Este modelo de socialización lo podemos considerar superado. Por lo que respecta a la madre, su incorporación al trabajo seguramente haya obligado al niño, en su intento de compensar imaginariamente su estado de prematuración, a buscar en los actores y agencias que se relevan en su cuidado nuevos modos de identificación. Y por lo que respecta al padre, es seguro que ya no tiene la autoridad cultural que el niño debía reconocerle para despegarse de su madre y ser transportado a la cultura. En relación a esto último un conocido artículo de Horkheimer da cuenta de una investigación realizada con Adorno en la que comprobaron que la pérdida de autoridad del padre era compensada por los niños con la creación de un “ideal del yo autoritario”. Esta compensación imaginaria de la pérdida de autoridad real del padre dio lugar a una personalidad autoritaria que permitió legitimar políticas como el nazismo en Alemania o la “caza de brujas” en Estados Unidos. Sin embargo, no es sólo la mitad del siglo XX la que se ha visto afectada por el declive del padre. En el siglo XIX hay ya una desaparición de lo viril que es compensada con la invención de personajes heroicos, “figuras que oscilan entre la invención del semblante de lo viril y la nostalgia del padre ideal”. Es más, como sugiere Alemán, “hay una solidaridad entre el saber absoluto, el declive del padre, la desaparición de lo viril y el todos lo mismo de la democracia liberal”. Lo heroico, tan típico de la tardomodernidad, sustituirá a todo ello.

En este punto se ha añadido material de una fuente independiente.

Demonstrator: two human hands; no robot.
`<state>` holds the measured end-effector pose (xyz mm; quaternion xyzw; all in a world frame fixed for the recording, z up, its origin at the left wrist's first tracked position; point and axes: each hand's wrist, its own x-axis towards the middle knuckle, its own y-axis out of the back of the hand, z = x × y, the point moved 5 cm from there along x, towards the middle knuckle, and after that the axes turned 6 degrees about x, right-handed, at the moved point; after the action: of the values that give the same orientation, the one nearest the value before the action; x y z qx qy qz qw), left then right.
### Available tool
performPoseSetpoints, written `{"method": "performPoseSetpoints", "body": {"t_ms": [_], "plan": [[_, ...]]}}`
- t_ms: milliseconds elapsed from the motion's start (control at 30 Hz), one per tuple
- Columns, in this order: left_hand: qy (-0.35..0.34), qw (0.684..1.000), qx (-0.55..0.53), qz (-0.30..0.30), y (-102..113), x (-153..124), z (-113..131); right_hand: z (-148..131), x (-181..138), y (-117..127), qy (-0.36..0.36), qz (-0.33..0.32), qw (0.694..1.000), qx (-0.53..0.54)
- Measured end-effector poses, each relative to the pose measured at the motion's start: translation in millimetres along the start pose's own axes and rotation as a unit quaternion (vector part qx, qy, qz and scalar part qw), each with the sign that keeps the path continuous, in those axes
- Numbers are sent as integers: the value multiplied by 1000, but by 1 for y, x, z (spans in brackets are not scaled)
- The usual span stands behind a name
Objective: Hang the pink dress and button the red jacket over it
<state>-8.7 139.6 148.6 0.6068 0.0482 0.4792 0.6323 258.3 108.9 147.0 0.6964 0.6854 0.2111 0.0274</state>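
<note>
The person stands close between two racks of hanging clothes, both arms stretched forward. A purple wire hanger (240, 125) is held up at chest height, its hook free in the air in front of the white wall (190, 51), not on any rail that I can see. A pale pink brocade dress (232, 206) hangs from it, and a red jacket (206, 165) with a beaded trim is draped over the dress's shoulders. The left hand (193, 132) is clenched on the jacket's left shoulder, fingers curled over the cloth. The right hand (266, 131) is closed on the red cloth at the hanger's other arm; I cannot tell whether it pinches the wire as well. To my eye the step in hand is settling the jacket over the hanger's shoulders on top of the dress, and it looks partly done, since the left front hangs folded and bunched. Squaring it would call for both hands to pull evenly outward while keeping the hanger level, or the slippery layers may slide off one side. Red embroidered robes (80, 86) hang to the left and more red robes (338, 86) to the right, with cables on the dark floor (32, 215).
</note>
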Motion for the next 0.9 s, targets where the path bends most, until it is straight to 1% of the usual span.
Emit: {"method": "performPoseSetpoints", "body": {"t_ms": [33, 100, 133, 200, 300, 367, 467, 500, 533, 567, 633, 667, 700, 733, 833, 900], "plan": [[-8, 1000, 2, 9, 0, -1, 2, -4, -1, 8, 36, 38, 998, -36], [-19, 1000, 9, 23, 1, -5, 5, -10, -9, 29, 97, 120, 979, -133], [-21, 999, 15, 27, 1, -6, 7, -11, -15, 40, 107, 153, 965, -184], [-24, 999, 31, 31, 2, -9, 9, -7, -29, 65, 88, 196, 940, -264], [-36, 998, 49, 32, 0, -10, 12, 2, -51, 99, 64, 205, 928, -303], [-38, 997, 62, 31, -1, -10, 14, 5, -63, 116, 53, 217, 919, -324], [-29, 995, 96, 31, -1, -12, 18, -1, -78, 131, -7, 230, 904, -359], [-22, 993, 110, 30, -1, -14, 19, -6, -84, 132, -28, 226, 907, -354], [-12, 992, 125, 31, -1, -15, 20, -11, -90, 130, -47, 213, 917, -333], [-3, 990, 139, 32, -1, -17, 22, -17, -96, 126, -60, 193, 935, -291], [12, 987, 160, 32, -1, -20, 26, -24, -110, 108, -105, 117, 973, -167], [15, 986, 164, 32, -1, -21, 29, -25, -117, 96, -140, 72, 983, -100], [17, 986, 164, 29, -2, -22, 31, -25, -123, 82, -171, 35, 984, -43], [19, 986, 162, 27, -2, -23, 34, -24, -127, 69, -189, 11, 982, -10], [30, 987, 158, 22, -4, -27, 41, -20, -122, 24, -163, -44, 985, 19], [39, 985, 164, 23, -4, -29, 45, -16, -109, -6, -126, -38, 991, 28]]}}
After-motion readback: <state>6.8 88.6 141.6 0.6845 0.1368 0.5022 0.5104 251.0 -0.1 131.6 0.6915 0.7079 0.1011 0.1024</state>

Hoy la pérdida de autoridad del padre es asumida por los niños. El enganche con la cultura tiene lugar a través de un complejo entramado de agentes entre los que nos encontramos, además de al padre, a la misma madre (cada vez más “igual” que los varones, también culturalmente), los abuelos, cuidadores profesionales, las guarderías o escuelas, etc. No obstante, la instancia que mejor parece capturar el deseo infantil haciéndole volcarse en la cultura es la televisión, artefacto que ha revolucionado las relaciones familiares y otras categorías sociales emblemáticas de la modernidad como la misma distinción público/privado.
De todo lo anterior se deduce que el Edipo, por lo que se refiere a los papeles que en él jugaron la madre y el padre, debe estar en crisis. En efecto, los papeles de “padre” y de “madre” asignados por el modelo familiar moderno tienden a cumplirlos indistintamente el padre y la madre concretos. Y no hay que olvidar la intervención de cada vez más agentes e instituciones para cumplir tales funciones. Esta crisis del Edipo es posible deducir que la reconocen los psicoanalistas pues andan todos ellos empeñados en producir un nuevo modelo teórico que permita dar cuenta de más parte del inconsciente y de más contextos existenciales que puedan marcar al infans. Por ejemplo, en lugar de prestar tanta atención al niño, quizás hubiera que tomarse en serio lo que siente la niña. Y es que si el niño sólo puede identificarse con la Ley, la del padre, como culpable, dice Alemán que “la niña sabe desde el principio que la Ley es sólo un simulacro”. Como contrapartida, “sabe de una infinitud que el símbolo no puede domeñar”. La niña nace pues mujer, está más allá de la Ley.